Teaching Kids About Debt

5 Tips on How to Explain Debt to Children

By: Judy Cohen

There are many four-letter words we don’t want our children to learn. Of course, we know with or without us they will likely hear them. Contrary to that thinking, there is one four-letter word we should teach our children sooner rather than later, and that word is DEBT. Like all money skills, debt is an important concept we should be explaining to our kids early on so they won’t fall prey to its grasp later in life.

Good Debt vs. Bad Debt

When explaining debt to kids it’s important to make the distinction between the good and bad.

The financial definition of debt is: Something that is owed, such as money, goods, or services. But not all debt is bad. In fact, a lot of it is necessary for building a healthy, financial future.

Here are 5 tips to guide your discussion on the pros and cons of debt:

Tip #1: Good debt might sound like an oxymoron but it’s not. Good debt helps increase a person’s net worth and value – especially in the eyes of the banks that lend money. Of course, it’s important to note that debt can only be good if it’s paid back – and on time. Examples of good debt can include: a home mortgage, a car loan, student loans for college, and borrowing money to start a business.

Tip #2: Bad debt is obviously the opposite of good debt in that it’s made by spending money on goods and services that don’t necessarily increase your net worth or value.  It can also be characterized by someone spending outside of his or her means.  Think of big-ticket items such as a thousand dollar plus flat screen TV, expensive clothing, technology gadgets, and luxury vacations. While these things are nice-to-have (and might be fun), they don’t necessarily increase your net worth. In fact, they do the opposite –  they drain your bank account, especially if you don’t have the money to pay it back.

Tip #3: Don’t use a credit card to purchase items if you can’t pay the bill in full and on time. In our last article, we introduced the concept of buying things on credit and how important it is to pay bills on time to avoid high interest fees. This concept is even more relevant when explaining debt to children because a credit card is the easiest way to get into bad debt – and fast.

Tip #4: Like a kid in a candy store – you don’t need to eat (or buy) all the candy – It’s important for children (and adults) to understand that just because you have a big line of credit (a large sum of money to spend) doesn’t mean you need to spend it all at once. Credit card companies tack on huge interest fees and if you don’t pay your bills in a timely manner, chances are you’ll end up owing more money in fees than the original cost of the item you purchased. Like that kid in the candy store eating too much – you’ll probably be just as sick.

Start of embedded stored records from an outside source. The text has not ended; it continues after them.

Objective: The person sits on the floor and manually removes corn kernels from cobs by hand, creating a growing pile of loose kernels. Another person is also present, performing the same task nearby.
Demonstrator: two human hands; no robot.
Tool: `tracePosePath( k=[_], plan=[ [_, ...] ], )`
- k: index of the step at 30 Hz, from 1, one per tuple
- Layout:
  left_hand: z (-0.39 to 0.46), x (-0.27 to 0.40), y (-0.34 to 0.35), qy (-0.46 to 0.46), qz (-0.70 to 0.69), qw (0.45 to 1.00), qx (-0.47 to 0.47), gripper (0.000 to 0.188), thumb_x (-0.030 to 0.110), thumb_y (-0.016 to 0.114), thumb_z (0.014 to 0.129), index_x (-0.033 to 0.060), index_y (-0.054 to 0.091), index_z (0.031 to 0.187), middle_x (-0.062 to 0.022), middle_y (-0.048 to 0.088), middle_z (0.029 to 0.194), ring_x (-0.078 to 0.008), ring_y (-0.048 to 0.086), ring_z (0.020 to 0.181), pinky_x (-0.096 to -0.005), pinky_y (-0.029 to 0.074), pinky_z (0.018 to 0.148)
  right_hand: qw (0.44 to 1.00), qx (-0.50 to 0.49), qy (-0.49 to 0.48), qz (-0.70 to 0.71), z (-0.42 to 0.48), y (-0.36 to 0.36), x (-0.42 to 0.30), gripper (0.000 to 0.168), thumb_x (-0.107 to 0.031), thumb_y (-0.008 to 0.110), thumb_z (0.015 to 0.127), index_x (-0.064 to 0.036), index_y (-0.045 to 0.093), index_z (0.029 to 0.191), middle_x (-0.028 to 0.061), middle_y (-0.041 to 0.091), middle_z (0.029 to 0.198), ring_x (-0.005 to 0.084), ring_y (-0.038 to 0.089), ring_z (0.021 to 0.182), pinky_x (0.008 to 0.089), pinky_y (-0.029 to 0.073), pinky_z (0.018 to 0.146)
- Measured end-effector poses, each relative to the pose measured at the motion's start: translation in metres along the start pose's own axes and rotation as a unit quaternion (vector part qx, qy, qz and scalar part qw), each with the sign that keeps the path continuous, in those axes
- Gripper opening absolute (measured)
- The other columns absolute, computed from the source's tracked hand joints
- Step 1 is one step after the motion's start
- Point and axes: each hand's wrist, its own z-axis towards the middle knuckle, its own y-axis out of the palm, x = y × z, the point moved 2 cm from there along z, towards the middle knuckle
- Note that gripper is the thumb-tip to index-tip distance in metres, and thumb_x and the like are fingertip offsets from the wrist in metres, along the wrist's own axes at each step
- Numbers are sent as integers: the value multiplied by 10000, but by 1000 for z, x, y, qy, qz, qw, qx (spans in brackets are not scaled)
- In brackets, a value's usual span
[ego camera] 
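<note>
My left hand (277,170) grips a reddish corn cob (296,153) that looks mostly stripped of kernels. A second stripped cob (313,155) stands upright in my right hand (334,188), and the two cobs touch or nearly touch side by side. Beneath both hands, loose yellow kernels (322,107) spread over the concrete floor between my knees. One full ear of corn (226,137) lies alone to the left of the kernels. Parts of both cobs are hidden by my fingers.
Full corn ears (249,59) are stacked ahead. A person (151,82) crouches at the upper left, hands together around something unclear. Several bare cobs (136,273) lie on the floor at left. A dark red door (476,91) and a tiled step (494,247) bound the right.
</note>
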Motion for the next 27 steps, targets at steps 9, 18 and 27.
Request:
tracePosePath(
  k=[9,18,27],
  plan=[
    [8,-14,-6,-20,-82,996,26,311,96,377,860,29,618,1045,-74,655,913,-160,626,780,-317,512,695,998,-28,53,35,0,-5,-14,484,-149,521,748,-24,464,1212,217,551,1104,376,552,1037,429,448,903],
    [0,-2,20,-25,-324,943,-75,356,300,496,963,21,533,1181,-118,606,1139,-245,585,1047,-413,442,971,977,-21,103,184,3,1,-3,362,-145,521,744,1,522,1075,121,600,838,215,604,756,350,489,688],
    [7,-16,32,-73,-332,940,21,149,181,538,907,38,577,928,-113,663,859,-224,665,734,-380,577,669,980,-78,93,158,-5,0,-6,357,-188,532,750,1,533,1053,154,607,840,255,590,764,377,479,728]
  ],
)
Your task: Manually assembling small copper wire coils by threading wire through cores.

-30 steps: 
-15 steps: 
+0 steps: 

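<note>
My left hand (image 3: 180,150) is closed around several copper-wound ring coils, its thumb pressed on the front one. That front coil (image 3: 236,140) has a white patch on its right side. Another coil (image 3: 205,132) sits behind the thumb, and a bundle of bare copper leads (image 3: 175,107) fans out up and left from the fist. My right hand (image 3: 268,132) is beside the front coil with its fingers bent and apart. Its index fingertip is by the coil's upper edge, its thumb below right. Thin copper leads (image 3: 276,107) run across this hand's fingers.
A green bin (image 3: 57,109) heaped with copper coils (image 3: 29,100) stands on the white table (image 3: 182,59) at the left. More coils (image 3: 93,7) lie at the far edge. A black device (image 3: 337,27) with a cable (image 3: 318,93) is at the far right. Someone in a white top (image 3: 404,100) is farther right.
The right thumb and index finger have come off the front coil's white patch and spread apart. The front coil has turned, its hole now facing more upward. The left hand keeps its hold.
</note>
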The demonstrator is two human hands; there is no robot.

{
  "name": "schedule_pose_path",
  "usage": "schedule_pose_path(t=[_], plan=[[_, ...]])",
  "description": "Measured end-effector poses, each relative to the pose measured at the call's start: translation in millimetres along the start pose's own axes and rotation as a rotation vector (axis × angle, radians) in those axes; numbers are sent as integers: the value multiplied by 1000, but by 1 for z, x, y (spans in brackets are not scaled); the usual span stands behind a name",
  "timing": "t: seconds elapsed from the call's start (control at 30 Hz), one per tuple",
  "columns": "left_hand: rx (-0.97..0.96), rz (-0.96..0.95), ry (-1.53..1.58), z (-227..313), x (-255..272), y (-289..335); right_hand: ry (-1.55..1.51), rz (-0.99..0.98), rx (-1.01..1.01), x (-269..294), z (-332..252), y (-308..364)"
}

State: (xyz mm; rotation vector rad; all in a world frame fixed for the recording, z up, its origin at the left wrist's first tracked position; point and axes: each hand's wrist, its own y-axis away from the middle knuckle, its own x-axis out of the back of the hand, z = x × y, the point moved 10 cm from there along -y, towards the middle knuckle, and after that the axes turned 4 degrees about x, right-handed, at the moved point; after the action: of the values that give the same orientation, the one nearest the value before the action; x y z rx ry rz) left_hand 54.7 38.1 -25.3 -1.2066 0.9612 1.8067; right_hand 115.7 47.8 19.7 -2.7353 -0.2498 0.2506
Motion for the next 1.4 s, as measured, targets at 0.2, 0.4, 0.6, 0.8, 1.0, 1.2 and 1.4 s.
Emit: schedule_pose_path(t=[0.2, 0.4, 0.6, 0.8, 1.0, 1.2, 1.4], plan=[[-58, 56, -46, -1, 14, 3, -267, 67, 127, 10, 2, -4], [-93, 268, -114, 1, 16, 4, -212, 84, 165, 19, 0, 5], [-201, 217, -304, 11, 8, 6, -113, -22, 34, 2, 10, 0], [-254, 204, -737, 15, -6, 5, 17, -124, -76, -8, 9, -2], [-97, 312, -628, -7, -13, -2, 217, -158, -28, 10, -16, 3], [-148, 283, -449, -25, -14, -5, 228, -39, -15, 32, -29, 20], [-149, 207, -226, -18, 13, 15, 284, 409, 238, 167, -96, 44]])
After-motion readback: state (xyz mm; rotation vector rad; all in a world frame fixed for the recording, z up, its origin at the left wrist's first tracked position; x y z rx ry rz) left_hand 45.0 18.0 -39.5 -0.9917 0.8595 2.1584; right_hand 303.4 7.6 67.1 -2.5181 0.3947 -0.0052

Tip #5: Don’t let your children borrow money without putting a payback system in place. There’s nothing wrong with letting your children borrow money since chances are they don’t have any of their own – yet. But it’s important that kids understand from an early age that nothing in life is free. Try putting a system in place that requires them to pay you back.  It reinforces responsibility, one of the most important traits they can take into adulthood.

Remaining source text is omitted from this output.